Within the records, which lines hold the string "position"? Report each one by copying it.
(INPUT begins)
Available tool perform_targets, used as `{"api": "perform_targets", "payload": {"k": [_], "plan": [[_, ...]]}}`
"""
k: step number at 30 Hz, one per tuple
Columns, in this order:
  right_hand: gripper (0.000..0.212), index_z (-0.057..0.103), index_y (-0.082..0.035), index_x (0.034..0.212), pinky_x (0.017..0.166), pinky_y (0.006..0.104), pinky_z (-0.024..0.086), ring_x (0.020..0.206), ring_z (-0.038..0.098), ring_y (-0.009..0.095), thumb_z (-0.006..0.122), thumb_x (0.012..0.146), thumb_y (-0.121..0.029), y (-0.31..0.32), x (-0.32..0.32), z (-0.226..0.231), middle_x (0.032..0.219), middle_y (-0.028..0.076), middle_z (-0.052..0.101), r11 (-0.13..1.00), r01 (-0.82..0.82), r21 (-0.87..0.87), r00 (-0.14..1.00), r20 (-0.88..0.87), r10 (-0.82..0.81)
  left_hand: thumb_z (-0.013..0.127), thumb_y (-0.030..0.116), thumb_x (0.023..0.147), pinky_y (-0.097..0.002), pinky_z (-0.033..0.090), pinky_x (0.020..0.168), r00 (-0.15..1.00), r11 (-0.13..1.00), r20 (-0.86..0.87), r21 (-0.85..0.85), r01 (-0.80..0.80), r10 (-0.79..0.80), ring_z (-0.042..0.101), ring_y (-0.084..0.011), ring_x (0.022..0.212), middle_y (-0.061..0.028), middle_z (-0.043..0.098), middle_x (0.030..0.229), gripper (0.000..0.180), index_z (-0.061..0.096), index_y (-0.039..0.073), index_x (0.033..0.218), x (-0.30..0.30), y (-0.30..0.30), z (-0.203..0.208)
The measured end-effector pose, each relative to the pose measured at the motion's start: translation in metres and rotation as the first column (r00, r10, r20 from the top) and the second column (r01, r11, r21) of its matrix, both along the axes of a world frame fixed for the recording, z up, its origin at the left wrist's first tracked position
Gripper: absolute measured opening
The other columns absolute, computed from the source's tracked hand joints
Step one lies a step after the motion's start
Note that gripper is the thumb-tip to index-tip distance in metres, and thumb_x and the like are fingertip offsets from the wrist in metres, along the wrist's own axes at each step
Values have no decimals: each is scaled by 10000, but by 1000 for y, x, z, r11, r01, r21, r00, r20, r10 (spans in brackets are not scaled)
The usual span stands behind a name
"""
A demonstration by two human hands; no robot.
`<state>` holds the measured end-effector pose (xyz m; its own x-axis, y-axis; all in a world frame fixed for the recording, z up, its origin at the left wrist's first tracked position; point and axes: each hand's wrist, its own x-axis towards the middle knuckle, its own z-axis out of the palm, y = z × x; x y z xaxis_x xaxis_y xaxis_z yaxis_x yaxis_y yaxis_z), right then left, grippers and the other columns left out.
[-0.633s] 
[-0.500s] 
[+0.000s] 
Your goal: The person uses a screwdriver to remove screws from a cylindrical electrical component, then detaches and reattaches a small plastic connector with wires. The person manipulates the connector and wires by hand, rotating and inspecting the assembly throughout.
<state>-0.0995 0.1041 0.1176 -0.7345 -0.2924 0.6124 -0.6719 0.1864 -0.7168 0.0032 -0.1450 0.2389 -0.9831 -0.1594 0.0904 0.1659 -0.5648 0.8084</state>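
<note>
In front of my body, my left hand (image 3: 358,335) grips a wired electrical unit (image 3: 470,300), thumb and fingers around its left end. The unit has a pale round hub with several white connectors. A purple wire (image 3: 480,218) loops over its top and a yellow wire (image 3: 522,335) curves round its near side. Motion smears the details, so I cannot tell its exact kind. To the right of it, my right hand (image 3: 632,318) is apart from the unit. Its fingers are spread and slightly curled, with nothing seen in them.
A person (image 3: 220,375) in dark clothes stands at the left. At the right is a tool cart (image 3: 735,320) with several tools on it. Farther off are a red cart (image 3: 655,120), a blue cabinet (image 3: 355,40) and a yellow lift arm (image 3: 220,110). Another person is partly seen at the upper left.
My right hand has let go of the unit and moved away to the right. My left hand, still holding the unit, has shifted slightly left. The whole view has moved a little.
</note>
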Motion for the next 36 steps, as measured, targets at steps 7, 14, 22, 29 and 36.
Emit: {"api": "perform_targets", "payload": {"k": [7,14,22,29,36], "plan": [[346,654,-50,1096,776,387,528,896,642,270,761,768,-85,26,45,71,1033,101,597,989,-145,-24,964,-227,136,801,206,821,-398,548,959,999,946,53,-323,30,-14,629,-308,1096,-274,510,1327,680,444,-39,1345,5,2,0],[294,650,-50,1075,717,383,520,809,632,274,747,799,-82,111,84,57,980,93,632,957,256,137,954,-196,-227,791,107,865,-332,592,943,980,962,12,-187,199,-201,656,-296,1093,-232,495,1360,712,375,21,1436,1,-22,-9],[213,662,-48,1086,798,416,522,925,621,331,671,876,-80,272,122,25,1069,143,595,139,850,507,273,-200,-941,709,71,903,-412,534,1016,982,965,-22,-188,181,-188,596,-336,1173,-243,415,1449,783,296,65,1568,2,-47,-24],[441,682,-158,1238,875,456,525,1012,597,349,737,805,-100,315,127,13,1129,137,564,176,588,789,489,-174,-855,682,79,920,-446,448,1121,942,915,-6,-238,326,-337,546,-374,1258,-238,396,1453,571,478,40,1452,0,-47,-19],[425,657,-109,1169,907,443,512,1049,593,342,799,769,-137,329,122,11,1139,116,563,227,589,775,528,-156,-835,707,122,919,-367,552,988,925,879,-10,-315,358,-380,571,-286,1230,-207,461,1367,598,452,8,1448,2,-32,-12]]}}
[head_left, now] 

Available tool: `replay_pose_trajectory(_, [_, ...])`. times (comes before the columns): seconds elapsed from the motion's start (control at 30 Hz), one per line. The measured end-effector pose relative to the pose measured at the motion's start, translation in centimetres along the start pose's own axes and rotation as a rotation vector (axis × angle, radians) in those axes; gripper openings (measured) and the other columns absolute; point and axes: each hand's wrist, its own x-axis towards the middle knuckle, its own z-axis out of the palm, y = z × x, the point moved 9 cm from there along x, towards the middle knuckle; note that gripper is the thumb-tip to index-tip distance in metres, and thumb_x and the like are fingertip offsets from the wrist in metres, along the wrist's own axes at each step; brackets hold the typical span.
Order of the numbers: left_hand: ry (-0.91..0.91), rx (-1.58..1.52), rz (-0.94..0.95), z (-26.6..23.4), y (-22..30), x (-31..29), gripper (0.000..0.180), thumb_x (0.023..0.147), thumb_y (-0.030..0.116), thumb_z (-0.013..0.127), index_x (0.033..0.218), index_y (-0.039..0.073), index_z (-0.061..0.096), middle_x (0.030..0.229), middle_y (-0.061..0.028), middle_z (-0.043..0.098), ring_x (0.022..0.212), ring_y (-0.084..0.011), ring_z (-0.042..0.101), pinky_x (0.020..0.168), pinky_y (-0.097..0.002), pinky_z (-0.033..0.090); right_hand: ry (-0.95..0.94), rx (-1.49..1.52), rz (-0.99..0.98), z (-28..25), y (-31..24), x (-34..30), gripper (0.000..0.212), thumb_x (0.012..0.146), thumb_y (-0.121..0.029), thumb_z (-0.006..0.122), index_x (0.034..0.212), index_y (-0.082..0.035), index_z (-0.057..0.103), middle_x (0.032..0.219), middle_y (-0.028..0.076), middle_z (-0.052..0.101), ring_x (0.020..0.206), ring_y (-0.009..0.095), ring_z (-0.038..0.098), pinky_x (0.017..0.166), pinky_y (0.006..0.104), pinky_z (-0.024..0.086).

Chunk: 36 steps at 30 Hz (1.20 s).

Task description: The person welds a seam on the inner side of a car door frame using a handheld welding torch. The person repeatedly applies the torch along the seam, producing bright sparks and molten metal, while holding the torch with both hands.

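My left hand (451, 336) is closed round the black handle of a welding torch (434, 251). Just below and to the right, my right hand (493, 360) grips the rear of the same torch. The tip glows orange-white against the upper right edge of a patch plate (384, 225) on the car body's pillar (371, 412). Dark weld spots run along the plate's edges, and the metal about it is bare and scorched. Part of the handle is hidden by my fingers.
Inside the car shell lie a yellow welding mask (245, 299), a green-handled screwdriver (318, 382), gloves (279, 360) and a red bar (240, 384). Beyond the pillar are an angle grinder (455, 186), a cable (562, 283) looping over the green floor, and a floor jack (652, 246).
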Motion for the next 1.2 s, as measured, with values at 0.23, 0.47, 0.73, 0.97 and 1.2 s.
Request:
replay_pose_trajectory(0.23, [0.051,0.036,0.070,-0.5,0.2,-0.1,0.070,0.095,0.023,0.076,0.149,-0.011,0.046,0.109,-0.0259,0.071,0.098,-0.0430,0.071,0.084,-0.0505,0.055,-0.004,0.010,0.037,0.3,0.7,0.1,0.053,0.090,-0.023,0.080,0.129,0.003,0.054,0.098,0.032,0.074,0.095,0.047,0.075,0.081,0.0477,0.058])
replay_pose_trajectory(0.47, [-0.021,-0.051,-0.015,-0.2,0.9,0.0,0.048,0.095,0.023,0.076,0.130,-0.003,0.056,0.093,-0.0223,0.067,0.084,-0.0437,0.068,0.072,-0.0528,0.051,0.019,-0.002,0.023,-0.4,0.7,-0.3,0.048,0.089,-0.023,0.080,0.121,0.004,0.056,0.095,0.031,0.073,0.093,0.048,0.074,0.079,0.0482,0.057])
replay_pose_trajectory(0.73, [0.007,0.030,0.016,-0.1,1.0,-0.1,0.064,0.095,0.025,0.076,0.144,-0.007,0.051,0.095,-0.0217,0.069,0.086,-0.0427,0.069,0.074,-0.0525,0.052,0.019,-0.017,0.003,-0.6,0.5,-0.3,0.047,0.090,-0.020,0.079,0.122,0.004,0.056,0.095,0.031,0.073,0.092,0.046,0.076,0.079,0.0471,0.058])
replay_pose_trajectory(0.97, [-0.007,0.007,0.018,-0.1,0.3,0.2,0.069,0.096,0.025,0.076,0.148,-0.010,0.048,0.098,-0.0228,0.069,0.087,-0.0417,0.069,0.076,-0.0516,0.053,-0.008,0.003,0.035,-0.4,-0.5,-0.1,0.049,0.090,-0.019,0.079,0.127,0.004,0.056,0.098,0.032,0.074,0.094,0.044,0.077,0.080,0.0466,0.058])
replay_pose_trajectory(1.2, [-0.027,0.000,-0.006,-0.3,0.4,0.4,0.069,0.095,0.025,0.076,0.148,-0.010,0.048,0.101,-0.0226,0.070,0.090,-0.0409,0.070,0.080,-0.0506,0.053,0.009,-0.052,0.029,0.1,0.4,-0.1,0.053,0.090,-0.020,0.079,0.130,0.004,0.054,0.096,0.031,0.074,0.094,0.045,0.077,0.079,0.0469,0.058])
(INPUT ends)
→ WRITTEN REPLY
The measured end-effector pose, each relative to the pose measured at the motion's start: translation in metres and rotation as the first column (r00, r10, r20 from the top) and the second column (r01, r11, r21) of its matrix, both along the axes of a world frame fixed for the recording, z up, its origin at the left wrist's first tracked position
`<state>` holds the measured end-effector pose (xyz m; its own x-axis, y-axis; all in a world frame fixed for the recording, z up, its origin at the left wrist's first tracked position; point and axes: each hand's wrist, its own x-axis towards the middle knuckle, its own z-axis out of the palm, y = z × x; x y z xaxis_x xaxis_y xaxis_z yaxis_x yaxis_y yaxis_z), right then left, grippers and the other columns left out.

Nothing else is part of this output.